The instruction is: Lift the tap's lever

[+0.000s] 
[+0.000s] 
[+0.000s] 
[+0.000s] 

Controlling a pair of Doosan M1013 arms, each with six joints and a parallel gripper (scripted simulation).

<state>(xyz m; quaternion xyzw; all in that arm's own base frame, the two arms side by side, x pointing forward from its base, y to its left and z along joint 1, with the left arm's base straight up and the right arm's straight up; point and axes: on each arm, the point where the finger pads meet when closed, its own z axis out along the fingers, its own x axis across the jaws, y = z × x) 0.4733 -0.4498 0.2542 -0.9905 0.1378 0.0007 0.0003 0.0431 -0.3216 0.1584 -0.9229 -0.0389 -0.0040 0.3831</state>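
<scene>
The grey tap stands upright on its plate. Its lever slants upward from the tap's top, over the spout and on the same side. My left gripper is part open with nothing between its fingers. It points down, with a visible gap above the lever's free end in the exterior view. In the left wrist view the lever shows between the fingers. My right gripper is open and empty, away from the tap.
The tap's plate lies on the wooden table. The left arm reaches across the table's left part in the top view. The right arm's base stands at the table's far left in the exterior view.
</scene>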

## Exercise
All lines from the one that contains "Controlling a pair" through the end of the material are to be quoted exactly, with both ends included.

## Answer section
Controlling a pair of Doosan M1013 arms, each with six joints and a parallel gripper (scripted simulation).

<state>(xyz m; quaternion xyzw; all in that arm's own base frame, the two arms side by side, x pointing forward from its base, y to its left and z along joint 1, with the left arm's base straight up and the right arm's straight up; point and axes: on each arm, the point where the finger pads meet when closed, its own z axis out along the fingers, its own x axis across the jaws, y = z × x) 0.4733 -0.4498 0.2542 -0.9905 0.1378 0.0007 0.0003 0.0431 -0.3216 0.1584 -0.9229 -0.0389 -0.0040 0.3831</state>
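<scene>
The grey tap stands upright on its plate. Its lever slants upward from the tap's top, over the spout and on the same side. My left gripper is part open with nothing between its fingers. It points down, with a visible gap above the lever's free end in the exterior view. In the left wrist view the lever shows between the fingers. My right gripper is open and empty, away from the tap.
The tap's plate lies on the wooden table. The left arm reaches across the table's left part in the top view. The right arm's base stands at the table's far left in the exterior view.
</scene>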

The given answer completes the exercise.